◆ **Dataset content**:
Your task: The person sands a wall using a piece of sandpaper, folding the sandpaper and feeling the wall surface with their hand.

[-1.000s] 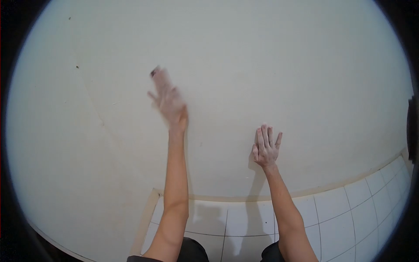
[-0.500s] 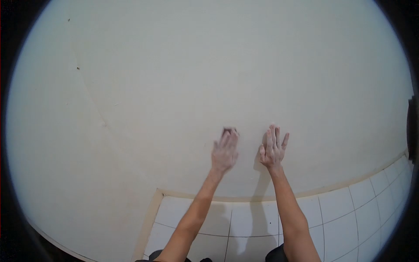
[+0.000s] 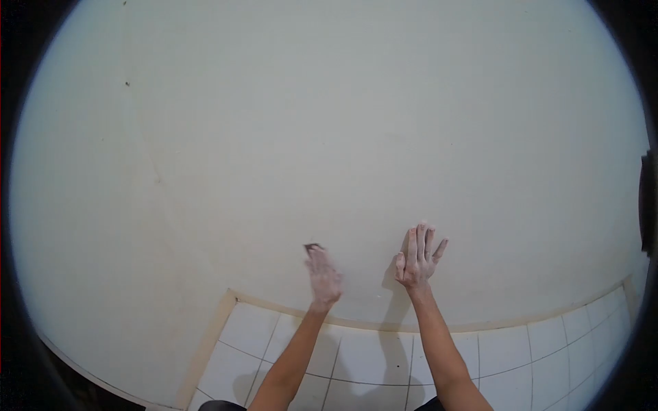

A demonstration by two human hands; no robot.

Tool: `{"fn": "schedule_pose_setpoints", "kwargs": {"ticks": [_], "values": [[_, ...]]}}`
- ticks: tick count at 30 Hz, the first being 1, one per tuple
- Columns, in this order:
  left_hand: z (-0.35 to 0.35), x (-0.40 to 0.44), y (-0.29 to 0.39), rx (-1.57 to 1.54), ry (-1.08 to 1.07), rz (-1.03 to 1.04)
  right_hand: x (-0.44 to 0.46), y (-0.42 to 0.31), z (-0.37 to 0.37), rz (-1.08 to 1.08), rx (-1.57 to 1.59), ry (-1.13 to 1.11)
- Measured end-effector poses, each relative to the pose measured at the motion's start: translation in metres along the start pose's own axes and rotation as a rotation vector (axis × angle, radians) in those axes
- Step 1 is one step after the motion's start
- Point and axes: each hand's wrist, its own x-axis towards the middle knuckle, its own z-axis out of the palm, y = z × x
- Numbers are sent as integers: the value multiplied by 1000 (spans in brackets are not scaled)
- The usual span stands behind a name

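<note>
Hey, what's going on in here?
A person is working at a pale wall with two bare, whitish-dusted hands. The left hand, blurred, holds a small dark piece, seemingly against the wall; I can't tell what it is. The right hand is open at the wall beside it, with nothing visible in it.

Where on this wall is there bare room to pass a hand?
The widest free patch is the wall above the left hand and the right hand. Another lies right of the right hand, above the tiled floor. Low in the middle is crowded: a small gap between the hands, a dark piece at the left hand.
</note>
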Motion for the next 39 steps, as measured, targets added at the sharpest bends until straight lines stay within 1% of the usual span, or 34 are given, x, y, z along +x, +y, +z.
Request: {"fn": "schedule_pose_setpoints", "kwargs": {"ticks": [2,3,5,7,9,11,13,16,18,20,22,25,27,28,29,30,32,34,36,38,39], "values": [[13,-19,5,0,-161,164,-2,-1,2,30,15,3],[11,-9,16,99,-164,236,-3,-2,2,41,18,1],[-6,64,50,298,-160,387,-1,-2,3,60,20,10],[-31,139,82,294,-87,512,-3,-2,4,64,9,17],[-56,206,100,194,-138,411,-3,-3,7,72,6,28],[-93,255,115,208,50,251,-3,-2,7,74,7,27],[-112,270,100,201,206,134,-2,-2,7,71,-19,26],[-110,227,62,23,264,17,-2,-3,8,66,-36,39],[-89,168,29,15,282,-67,-1,-3,6,60,-42,38],[-61,95,2,-65,279,-190,1,-3,4,47,-49,22],[-40,28,-21,-69,148,-224,2,-5,4,58,-47,8],[-40,3,-22,-130,75,-78,0,1,2,33,-44,0],[-32,11,-28,-9,-149,189,1,0,5,31,-43,13],[-35,22,-20,53,-262,318,2,0,4,26,-46,21],[-35,38,-12,104,-329,414,2,0,3,23,-50,25],[-47,73,16,153,-399,512,1,-1,2,28,-54,16],[-63,140,66,231,-354,677,2,-1,1,33,-66,0],[-80,206,104,85,-334,619,1,0,2,33,-58,7],[-98,260,128,104,-42,429,1,0,3,25,-53,16],[-122,291,133,133,147,238,2,0,3,16,-54,29],[-126,288,124,149,184,177,2,0,4,31,-49,29]]}}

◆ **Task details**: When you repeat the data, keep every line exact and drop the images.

◆ **Exercise answer**:
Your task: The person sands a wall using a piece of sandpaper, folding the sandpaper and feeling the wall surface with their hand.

[-1.000s] 
[-0.500s] 
[+0.000s] 

A demonstration by two human hands; no robot.

Tool: `{"fn": "schedule_pose_setpoints", "kwargs": {"ticks": [_], "values": [[_, ...]]}}`
- ticks: tick count at 30 Hz, the first being 1, one per tuple
- Columns, in this order:
  left_hand: z (-0.35 to 0.35), x (-0.40 to 0.44), y (-0.29 to 0.39), rx (-1.57 to 1.54), ry (-1.08 to 1.07), rz (-1.03 to 1.04)
  right_hand: x (-0.44 to 0.46), y (-0.42 to 0.31), z (-0.37 to 0.37), rz (-1.08 to 1.08), rx (-1.57 to 1.59), ry (-1.13 to 1.11)
- Measured end-effector poses, each relative to the pose measured at the motion's start: translation in metres along the start pose's own axes and rotation as a rotation vector (axis × angle, radians) in those axes
- Step 1 is one step after the motion's start
- Point and axes: each hand's wrist, its own x-axis towards the middle knuckle, its own z-axis out of the palm, y = z × x
- Numbers are sent as integers: the value multiplied by 1000 (spans in brackets are not scaled)
- The usual span stands behind a name

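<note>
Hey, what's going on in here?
A person is working at a pale wall with two bare, whitish-dusted hands. The left hand, blurred, holds a small dark piece, seemingly against the wall; I can't tell what it is. The right hand is open at the wall beside it, with nothing visible in it.

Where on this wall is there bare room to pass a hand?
The widest free patch is the wall above the left hand and the right hand. Another lies right of the right hand, above the tiled floor. Low in the middle is crowded: a small gap between the hands, a dark piece at the left hand.
</note>
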Motion for the next 39 steps, as measured, targets added at the sharpest bends until straight lines stay within 1% of the usual span, or 34 are given, x, y, z along +x, +y, +z.
Request: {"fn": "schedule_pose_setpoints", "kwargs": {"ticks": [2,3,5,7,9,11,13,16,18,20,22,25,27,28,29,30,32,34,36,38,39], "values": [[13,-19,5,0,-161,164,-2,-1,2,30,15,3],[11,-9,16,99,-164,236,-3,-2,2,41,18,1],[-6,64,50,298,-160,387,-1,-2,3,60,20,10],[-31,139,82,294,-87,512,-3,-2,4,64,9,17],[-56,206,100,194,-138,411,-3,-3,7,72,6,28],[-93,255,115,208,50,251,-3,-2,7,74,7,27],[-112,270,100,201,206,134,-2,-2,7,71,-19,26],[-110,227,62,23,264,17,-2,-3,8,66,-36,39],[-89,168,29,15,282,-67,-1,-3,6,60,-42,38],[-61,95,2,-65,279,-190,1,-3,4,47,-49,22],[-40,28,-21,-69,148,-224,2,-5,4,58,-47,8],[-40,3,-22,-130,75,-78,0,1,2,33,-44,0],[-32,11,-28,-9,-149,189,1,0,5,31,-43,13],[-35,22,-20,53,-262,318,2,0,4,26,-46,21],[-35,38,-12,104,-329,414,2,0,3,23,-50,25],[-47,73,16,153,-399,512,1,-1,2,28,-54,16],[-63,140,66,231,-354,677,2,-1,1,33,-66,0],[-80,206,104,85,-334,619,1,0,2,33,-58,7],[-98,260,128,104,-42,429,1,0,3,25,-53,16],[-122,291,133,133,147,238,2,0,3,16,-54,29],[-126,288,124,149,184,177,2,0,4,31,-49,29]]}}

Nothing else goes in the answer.